D’abord il y a le fait que ce genre de procès détournent les corps et les esprits des véritables luttes. Que l’énergie à déployer pour s’y préparer ne peut être mise ailleurs. Qu’elle est colossale. Et la longueur des procédures, les peines requises, la charge financière, le vocabulaire juridiques incompréhensible, les montagnes de papier en courrier recommandé, les angoisses face à un sort incertain, etc. Tout veille à décourager. Et pendant ce temps on oublie Holcim et ses désastres. On oublie nos sols qui continuent à se couvrir et se re-couvrir de béton. On oublie que tout se meurt sous une couche grise, terne et froide. Et ce pour ne citer que la dénonciation la plus visible de la ZAD de la Colline. Mais pas le temps de pointer ça (ou d’autres choses) du doigt ni de mettre ces mêmes doigts dans les rouages du système qui permet ces désastres, y a procès.
Et autre raison pour garder un arrière-goût amer : malgré les acquittements (ou semi-acquittements), on sent vite que les enjeux restent incompris. Quelle absurdité de retrouver ce camp, notre camp, sur le banc des accuséexs. On comprend que l’arène judiciaire est cloisonnée et n’est pas faite pour remporter des victoires significatives pour nos causes. Dans cette affaire, c’est si flagrant. Les juges ont utilisé ce qu’ils avaient à disposition pour faire tomber les peines disproportionnées et déraisonnées requises par le MP en veillant toutefois à ne pas justifier l’action, à ne pas la légitimer. Parce que bon, quand même, c’était pas légal cette histoire. Et il faudrait pas créer un précédent.

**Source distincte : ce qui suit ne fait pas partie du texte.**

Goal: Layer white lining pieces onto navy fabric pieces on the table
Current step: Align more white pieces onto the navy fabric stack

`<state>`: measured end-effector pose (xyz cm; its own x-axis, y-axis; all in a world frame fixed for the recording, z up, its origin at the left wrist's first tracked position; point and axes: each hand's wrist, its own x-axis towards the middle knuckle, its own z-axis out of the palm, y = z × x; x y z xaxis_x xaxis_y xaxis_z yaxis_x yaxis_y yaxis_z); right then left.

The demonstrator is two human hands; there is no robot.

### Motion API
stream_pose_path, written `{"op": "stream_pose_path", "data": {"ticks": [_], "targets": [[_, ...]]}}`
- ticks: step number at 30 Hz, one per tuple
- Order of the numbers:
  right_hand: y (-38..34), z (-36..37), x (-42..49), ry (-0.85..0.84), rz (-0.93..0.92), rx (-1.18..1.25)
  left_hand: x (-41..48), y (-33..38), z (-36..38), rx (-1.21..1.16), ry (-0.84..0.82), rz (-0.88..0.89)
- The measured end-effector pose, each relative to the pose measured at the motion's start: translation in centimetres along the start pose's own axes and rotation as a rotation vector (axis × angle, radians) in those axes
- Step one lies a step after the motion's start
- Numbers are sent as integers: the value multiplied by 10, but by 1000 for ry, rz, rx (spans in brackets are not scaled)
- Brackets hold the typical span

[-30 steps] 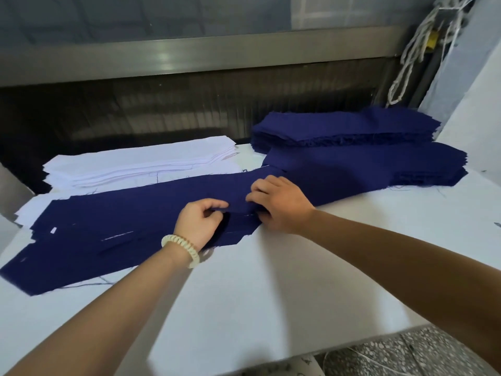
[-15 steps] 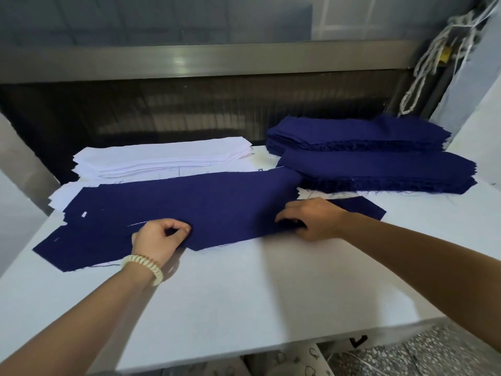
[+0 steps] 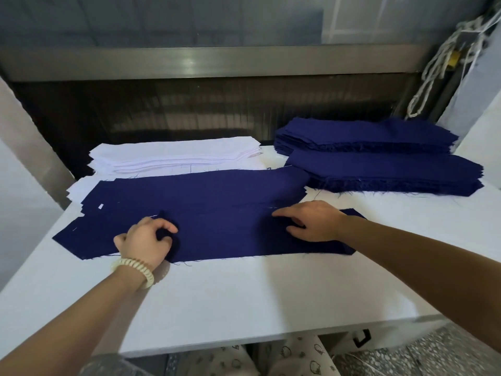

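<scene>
Long, fray-edged navy fabric piece [image 3: 230, 234] under flat right hand [image 3: 311, 222], in curled pinch of left hand [image 3: 146, 241].

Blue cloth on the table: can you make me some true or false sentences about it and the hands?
1. The left hand pinches the long navy fabric piece lying on the white table. True.
2. The right hand hovers in the air above it. False: it rests on the navy piece, fingers stretched out.
3. The stack of white lining pieces sits at the back left. True.
4. A white lining piece covers the navy piece under the hands. False: its top is bare navy.
</scene>
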<state>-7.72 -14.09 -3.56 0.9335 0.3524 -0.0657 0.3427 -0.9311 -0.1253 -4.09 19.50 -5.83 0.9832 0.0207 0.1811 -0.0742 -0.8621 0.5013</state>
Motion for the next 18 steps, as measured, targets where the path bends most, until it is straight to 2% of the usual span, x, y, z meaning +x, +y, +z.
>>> {"op": "stream_pose_path", "data": {"ticks": [6, 8, 10, 12, 18], "targets": [[-3, 7, -7, -27, -105, 5, -4, 8, 1, 130, 124, 24], [-5, 8, -10, -26, -137, 0, -7, 10, 1, 61, 68, 144], [-6, 8, -12, -26, -177, -6, -13, 9, 2, -103, -80, 301], [-5, 9, -14, -12, -207, -2, -17, 6, 4, -230, -208, 377], [-3, 14, -13, 40, -211, 6, -12, -1, 4, -105, -250, 388]]}}
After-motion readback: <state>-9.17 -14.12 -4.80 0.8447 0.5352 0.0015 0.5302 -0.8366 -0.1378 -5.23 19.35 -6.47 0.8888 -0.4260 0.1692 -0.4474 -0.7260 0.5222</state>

« Tout est politique » on dit. Or, dans un tribunal il faudrait que rien ne le soit. Cottier l’a martelé. Comment faire pour traiter d’une telle affaire sans cet aspect-là ? Comment ne pas juger de manière arbitraire quand on retire ce volet essentiel, quand on refuse d’examiner la raison derrière l’infraction ? Les juges ont adhéré en partie à cette injonction à limiter la réflexion au seul domaine du droit. Résultat : l’état de nécessité c’est non et non. Les conditions posées par le droit suisse ne permettent pas son application. Et les droits humains garantis par le Convention européenne des droits de l’homme comme la liberté de réunion et d’expression pareil. Seule victoire, aussi mince soit elle, les prévenuexs ont bénéficié du mobile honorable, circonstance permettant d’atténuer la peine. Merci, mais on ne s’en contentera pas.